• [TASK TO COMPLETE] For each line below that holds the string "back", add one to a tally; report that tally alone.

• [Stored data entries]
____

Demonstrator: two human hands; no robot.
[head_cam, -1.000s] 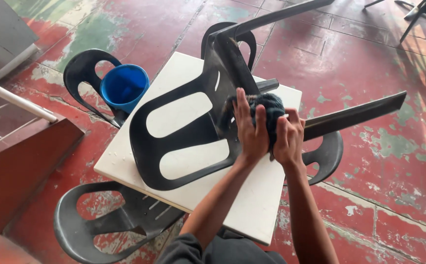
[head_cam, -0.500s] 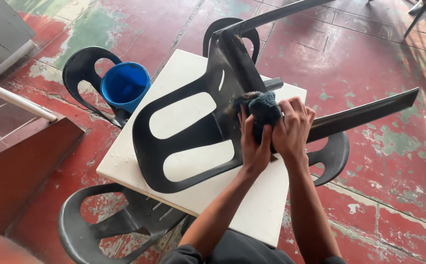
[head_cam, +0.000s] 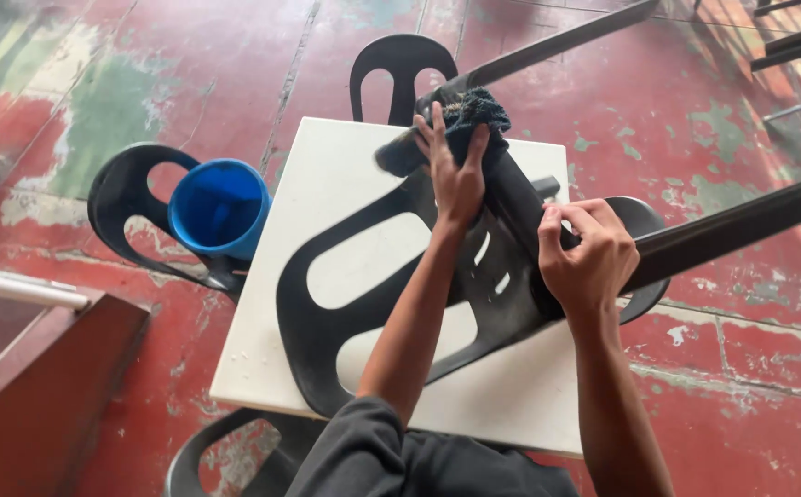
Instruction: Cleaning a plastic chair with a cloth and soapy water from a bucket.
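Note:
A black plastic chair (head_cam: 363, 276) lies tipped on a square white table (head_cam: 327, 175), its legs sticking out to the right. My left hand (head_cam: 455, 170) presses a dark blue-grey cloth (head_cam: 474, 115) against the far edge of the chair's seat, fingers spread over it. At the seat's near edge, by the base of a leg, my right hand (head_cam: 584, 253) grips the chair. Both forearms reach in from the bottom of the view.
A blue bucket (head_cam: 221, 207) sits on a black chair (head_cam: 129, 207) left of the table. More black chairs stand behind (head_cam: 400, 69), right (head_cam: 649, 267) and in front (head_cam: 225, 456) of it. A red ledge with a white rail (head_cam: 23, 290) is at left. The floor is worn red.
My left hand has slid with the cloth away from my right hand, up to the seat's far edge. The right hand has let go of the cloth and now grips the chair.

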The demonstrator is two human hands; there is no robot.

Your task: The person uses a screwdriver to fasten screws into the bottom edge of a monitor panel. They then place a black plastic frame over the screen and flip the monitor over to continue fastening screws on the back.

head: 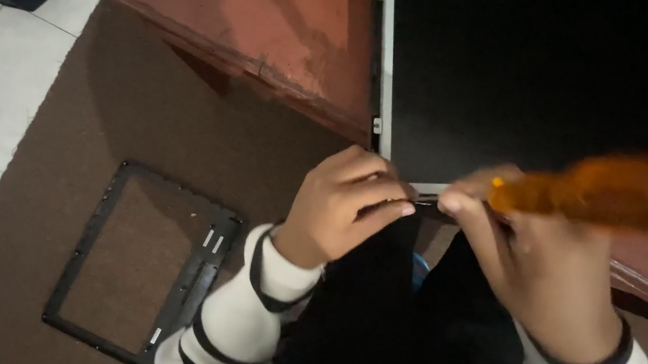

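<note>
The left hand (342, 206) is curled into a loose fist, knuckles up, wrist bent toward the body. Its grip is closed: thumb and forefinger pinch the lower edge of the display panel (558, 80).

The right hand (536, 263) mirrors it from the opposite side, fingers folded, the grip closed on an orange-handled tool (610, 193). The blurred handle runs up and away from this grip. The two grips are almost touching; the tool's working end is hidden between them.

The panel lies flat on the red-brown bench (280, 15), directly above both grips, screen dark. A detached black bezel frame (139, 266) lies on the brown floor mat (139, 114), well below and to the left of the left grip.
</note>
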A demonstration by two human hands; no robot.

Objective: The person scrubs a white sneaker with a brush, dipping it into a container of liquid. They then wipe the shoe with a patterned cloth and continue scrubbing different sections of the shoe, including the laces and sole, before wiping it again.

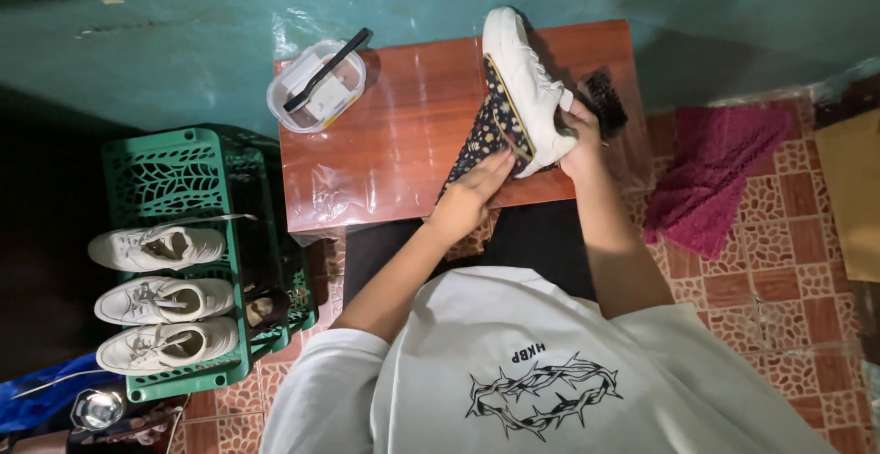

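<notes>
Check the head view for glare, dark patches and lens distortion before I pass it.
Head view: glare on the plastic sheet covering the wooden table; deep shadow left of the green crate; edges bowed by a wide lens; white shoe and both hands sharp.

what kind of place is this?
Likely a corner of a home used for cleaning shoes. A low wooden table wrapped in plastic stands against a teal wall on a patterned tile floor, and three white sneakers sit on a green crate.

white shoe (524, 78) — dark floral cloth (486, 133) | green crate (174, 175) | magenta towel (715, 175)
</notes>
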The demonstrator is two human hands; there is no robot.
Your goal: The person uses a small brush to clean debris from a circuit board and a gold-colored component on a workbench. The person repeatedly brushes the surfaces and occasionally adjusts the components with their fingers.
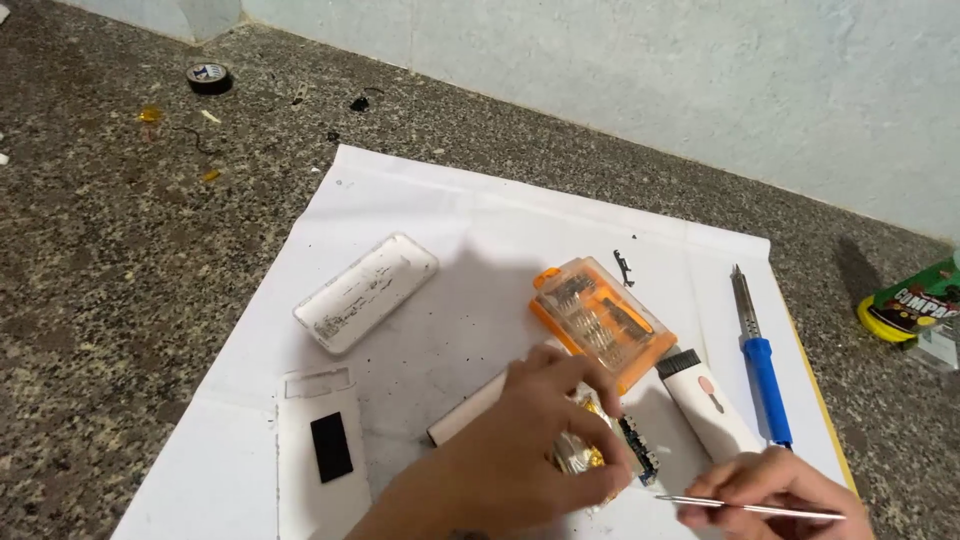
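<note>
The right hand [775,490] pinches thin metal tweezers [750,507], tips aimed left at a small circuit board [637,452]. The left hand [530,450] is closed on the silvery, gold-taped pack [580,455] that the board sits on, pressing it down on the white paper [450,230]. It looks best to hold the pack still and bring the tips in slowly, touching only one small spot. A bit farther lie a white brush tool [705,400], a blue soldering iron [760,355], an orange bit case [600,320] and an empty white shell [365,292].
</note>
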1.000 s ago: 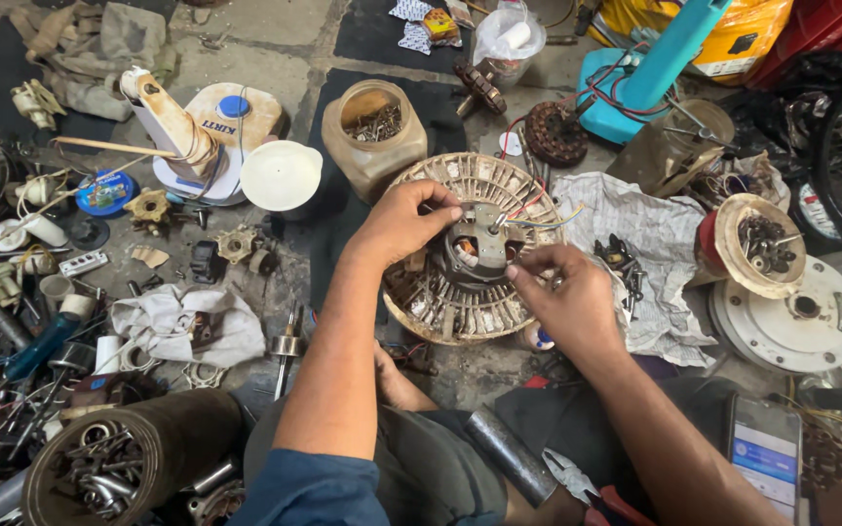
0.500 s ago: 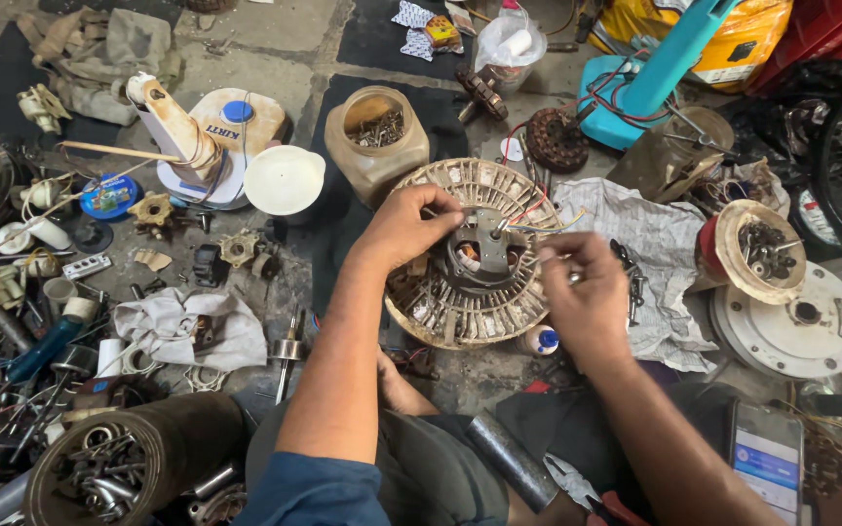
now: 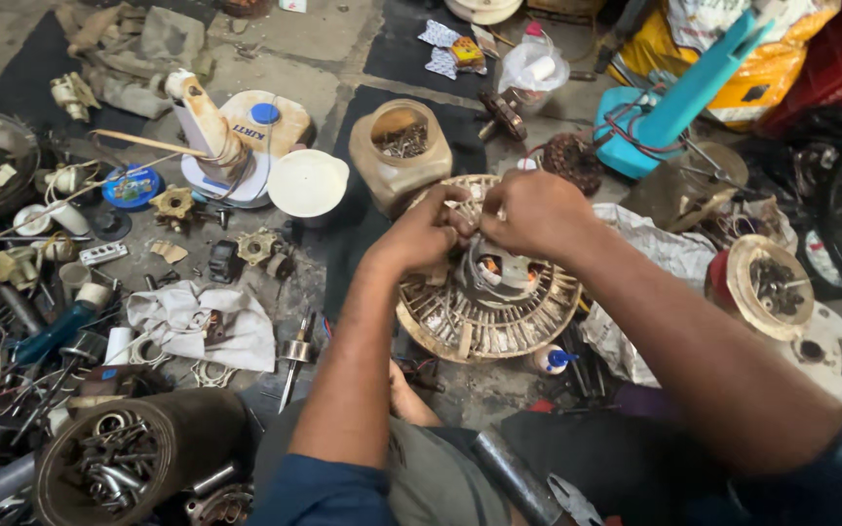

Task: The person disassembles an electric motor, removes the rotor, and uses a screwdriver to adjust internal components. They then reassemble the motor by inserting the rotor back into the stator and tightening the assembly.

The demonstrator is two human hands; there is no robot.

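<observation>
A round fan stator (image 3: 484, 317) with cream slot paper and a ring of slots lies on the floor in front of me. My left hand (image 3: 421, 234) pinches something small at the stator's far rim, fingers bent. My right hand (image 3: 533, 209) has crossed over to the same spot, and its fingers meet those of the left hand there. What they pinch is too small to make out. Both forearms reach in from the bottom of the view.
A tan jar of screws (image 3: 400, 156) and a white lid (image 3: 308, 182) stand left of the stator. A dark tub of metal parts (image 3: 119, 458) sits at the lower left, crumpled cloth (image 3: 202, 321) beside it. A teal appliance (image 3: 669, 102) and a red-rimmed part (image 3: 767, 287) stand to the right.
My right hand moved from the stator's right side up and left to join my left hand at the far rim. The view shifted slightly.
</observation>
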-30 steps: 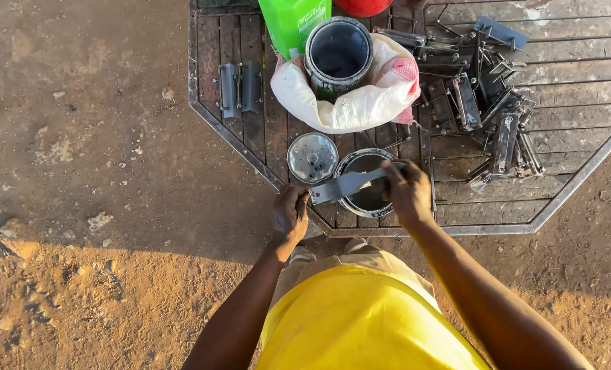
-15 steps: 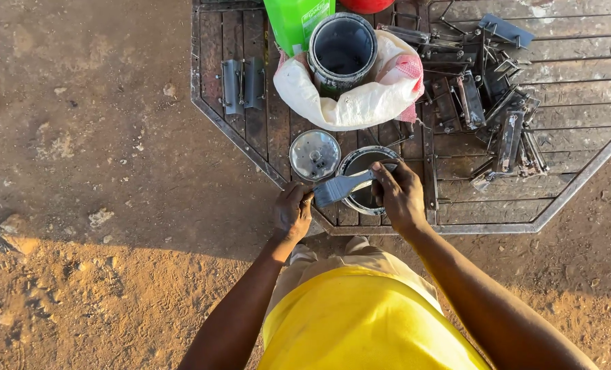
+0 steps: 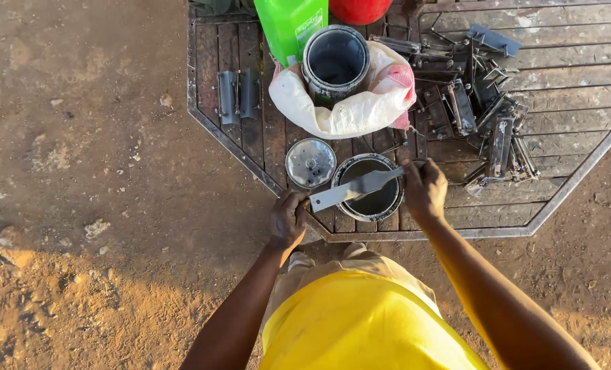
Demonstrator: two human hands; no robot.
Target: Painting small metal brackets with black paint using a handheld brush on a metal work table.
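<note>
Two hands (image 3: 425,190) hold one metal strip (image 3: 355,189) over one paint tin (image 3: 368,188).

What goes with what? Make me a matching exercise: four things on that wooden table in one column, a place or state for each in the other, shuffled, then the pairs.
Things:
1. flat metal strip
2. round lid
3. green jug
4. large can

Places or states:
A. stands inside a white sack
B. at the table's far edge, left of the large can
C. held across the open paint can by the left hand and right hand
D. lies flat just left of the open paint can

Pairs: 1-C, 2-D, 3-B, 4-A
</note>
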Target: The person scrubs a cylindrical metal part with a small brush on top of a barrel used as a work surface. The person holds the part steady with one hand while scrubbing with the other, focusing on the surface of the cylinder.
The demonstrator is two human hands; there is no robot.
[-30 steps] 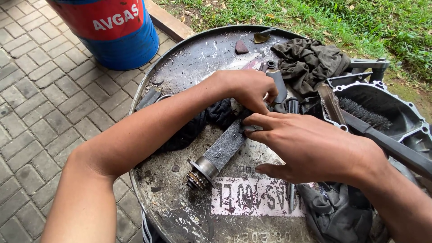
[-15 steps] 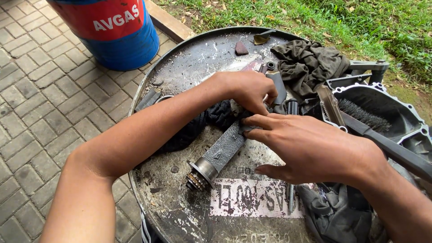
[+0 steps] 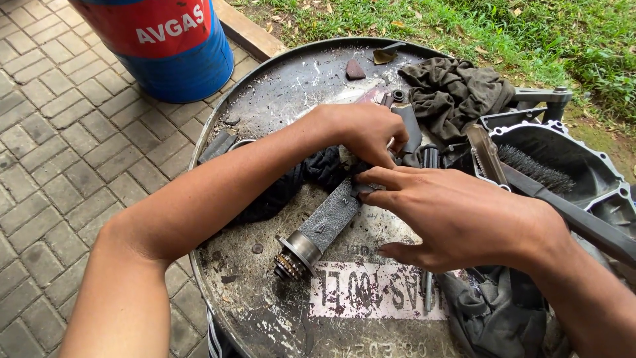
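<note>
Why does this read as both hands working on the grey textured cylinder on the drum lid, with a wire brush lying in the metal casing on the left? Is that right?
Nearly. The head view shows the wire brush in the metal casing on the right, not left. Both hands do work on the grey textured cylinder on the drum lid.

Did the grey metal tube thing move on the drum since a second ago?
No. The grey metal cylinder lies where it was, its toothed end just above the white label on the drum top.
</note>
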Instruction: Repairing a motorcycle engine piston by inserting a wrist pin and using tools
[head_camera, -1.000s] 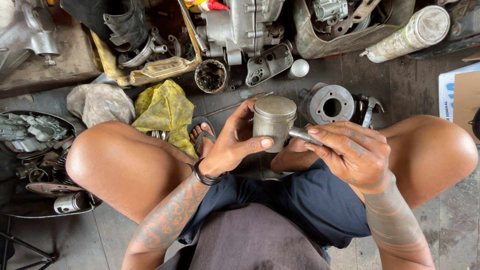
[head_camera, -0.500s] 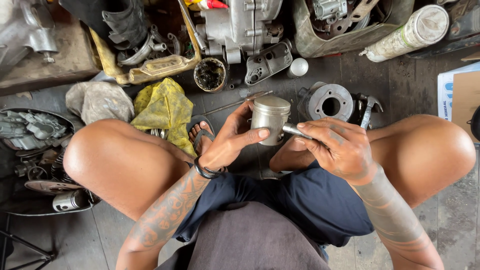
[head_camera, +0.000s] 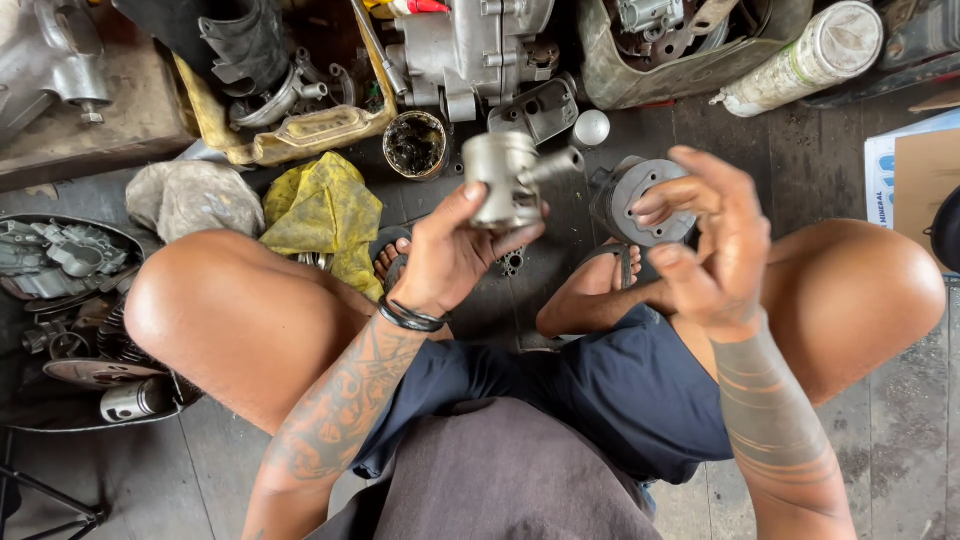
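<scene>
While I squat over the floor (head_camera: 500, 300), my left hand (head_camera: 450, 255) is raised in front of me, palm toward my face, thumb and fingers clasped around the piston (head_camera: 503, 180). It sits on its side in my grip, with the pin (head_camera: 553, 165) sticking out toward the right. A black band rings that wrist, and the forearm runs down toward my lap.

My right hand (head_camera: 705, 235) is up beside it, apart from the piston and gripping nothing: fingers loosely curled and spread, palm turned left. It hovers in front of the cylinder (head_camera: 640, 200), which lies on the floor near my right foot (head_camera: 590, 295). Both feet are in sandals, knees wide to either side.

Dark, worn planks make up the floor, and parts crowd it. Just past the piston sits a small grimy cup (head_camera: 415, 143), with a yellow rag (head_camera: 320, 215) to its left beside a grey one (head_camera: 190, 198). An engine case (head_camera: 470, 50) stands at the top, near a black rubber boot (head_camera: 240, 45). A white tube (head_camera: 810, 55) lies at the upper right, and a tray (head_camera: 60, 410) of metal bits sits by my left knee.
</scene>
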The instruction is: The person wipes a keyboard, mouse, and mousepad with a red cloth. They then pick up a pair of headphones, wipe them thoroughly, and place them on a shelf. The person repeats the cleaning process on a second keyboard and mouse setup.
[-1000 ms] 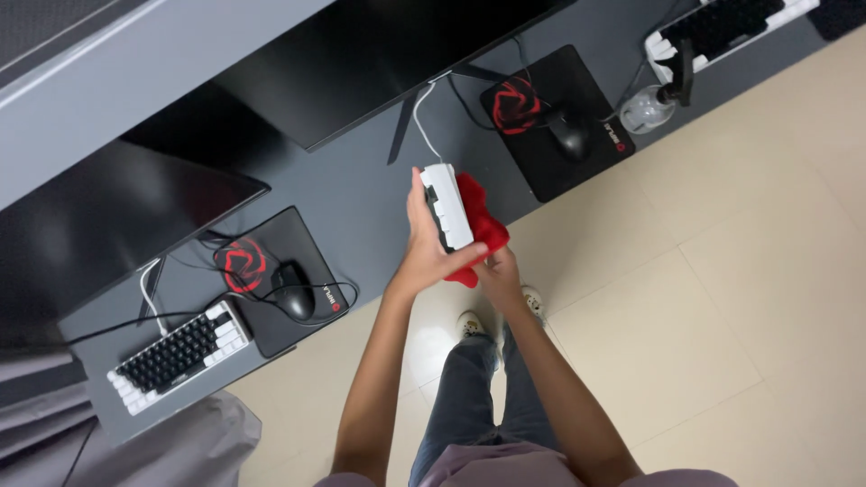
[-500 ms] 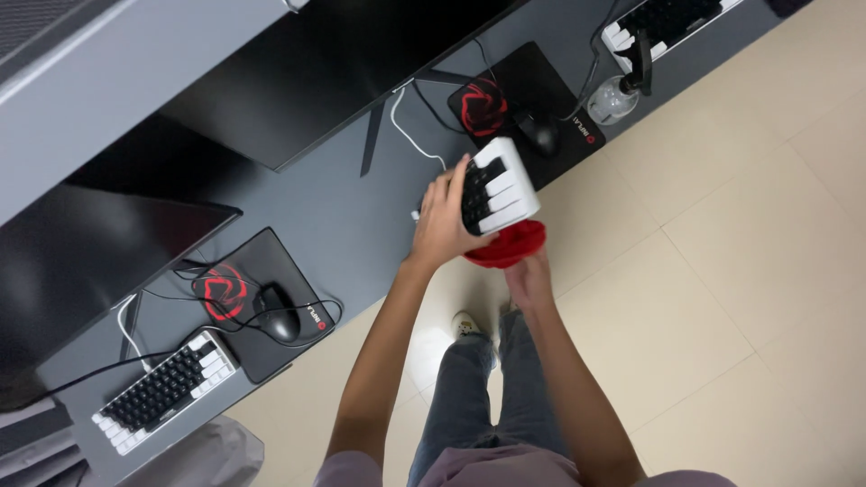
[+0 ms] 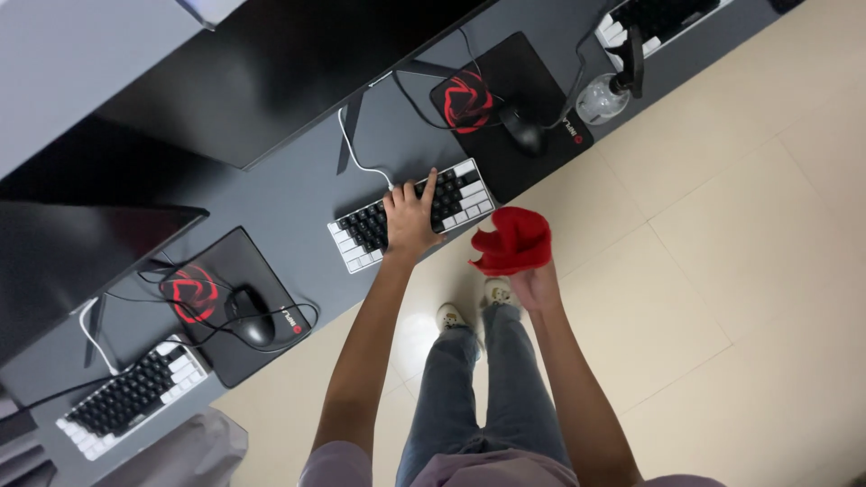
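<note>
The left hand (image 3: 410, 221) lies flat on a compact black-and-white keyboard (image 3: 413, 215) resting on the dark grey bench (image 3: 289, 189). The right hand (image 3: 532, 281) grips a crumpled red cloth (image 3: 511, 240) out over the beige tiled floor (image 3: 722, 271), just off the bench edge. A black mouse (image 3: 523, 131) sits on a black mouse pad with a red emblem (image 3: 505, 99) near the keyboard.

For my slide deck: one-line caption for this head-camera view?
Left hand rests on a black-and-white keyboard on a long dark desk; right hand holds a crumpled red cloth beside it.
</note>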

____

• [SOLUTION] 2